**EXERCISE**
Among the entries below, count the lines holding the string "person". Respond with the number alone.

**DATA RECORDS**

[Start of Attachment]

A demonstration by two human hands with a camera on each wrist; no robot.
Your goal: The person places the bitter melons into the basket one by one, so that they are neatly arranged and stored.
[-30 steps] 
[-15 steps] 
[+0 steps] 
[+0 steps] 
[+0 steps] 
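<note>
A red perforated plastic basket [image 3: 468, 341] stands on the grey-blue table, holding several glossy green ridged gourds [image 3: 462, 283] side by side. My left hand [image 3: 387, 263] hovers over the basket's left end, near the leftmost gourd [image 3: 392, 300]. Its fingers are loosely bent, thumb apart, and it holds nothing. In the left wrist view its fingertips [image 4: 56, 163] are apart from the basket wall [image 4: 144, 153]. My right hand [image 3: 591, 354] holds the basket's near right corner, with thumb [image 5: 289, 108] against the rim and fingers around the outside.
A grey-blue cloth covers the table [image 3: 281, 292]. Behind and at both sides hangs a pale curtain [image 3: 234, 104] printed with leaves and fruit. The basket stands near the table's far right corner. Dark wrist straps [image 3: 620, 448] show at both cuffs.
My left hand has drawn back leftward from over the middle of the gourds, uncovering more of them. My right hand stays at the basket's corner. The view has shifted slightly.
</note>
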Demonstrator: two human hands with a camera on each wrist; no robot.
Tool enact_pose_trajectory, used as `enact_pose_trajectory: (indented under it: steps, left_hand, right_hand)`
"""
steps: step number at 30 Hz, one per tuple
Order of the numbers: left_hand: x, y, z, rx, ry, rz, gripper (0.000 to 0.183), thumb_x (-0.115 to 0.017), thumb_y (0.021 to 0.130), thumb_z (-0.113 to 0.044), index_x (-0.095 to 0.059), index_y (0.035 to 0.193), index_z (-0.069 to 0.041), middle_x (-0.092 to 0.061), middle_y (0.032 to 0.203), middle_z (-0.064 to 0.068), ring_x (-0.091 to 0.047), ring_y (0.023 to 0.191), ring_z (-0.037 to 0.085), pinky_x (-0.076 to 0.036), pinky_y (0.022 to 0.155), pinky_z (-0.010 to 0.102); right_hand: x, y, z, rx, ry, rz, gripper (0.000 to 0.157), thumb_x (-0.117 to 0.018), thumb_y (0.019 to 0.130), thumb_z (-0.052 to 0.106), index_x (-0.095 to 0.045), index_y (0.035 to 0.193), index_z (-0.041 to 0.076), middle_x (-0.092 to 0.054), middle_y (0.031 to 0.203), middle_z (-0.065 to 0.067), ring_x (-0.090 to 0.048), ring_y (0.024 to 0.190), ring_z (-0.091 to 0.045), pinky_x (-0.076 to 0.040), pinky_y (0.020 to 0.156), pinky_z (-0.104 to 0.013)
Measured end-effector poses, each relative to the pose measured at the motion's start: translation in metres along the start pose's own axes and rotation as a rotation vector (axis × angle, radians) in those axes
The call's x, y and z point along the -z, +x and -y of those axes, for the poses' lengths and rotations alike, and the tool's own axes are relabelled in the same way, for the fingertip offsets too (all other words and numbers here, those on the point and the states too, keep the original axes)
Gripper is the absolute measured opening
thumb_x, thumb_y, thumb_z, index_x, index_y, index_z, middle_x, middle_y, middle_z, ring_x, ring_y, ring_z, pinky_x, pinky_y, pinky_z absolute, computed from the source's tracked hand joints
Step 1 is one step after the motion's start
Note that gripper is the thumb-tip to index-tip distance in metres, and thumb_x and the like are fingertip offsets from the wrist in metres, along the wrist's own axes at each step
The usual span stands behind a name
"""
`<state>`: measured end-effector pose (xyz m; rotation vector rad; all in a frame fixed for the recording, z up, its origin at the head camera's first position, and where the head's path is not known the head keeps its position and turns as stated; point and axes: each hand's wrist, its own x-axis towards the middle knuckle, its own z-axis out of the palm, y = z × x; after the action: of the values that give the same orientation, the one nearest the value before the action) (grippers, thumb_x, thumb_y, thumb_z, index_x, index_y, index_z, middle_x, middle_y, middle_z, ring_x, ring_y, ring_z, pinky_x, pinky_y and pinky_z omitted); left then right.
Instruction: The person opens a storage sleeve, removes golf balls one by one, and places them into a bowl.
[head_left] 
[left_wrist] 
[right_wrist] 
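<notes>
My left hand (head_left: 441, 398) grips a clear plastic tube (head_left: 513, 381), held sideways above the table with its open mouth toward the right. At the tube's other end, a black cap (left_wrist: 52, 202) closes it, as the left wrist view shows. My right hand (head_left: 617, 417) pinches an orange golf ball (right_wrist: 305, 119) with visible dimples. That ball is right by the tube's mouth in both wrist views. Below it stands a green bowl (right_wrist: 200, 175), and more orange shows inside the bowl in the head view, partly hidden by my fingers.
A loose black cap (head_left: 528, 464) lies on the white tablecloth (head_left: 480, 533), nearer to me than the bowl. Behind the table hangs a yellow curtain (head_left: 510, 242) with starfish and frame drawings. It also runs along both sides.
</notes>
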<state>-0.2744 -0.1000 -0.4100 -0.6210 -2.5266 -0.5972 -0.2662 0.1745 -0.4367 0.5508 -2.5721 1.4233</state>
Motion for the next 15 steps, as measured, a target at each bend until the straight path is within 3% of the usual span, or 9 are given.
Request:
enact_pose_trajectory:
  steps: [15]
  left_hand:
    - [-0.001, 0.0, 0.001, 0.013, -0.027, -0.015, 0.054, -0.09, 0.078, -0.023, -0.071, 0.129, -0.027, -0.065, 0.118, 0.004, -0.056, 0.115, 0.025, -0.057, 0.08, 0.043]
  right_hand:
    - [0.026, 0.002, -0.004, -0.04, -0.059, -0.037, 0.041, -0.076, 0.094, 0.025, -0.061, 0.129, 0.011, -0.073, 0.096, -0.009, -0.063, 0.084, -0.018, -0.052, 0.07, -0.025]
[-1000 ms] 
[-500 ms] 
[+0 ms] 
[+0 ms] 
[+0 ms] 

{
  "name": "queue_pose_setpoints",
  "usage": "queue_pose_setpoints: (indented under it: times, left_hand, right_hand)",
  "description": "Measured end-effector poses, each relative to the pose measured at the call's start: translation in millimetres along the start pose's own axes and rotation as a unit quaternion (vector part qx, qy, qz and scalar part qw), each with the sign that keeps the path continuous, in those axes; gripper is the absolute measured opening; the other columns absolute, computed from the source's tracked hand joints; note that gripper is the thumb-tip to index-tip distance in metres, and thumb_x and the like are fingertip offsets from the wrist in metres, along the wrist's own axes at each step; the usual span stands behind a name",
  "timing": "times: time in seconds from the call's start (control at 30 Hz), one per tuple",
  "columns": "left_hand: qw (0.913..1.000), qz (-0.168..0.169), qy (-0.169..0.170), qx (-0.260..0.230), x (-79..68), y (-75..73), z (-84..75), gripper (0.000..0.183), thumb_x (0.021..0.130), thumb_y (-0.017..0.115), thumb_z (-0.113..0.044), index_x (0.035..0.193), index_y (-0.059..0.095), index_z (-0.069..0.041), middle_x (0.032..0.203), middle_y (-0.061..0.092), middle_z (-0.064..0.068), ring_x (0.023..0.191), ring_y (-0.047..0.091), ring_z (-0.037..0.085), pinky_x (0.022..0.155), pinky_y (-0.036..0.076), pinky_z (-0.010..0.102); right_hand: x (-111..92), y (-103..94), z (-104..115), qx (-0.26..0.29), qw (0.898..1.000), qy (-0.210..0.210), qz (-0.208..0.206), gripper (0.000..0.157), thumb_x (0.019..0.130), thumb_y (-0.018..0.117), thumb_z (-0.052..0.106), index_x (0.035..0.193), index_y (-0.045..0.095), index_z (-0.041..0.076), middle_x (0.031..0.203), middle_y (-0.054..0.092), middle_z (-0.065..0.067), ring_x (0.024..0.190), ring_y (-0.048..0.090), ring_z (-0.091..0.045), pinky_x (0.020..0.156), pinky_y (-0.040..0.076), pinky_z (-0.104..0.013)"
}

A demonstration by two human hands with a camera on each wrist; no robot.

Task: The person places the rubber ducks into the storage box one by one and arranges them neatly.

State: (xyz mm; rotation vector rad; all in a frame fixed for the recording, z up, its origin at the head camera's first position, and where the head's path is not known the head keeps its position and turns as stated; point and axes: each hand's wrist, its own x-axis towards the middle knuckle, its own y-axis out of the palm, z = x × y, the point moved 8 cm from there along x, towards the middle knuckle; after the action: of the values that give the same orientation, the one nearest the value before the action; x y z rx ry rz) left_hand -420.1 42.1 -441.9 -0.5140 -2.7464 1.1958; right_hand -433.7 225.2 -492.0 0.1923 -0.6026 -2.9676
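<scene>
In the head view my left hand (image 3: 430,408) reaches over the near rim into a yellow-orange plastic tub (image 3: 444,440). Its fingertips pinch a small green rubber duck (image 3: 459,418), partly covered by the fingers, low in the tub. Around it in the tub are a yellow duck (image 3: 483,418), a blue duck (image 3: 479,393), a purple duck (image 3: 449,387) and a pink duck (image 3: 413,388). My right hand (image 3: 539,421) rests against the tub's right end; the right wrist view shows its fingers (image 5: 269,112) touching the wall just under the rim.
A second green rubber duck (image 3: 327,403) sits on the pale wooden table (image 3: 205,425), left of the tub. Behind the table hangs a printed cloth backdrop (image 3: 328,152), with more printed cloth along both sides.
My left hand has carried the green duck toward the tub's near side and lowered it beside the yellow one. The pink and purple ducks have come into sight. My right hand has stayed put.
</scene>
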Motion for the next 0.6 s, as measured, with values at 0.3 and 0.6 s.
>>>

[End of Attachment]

**EXERCISE RESPONSE**
3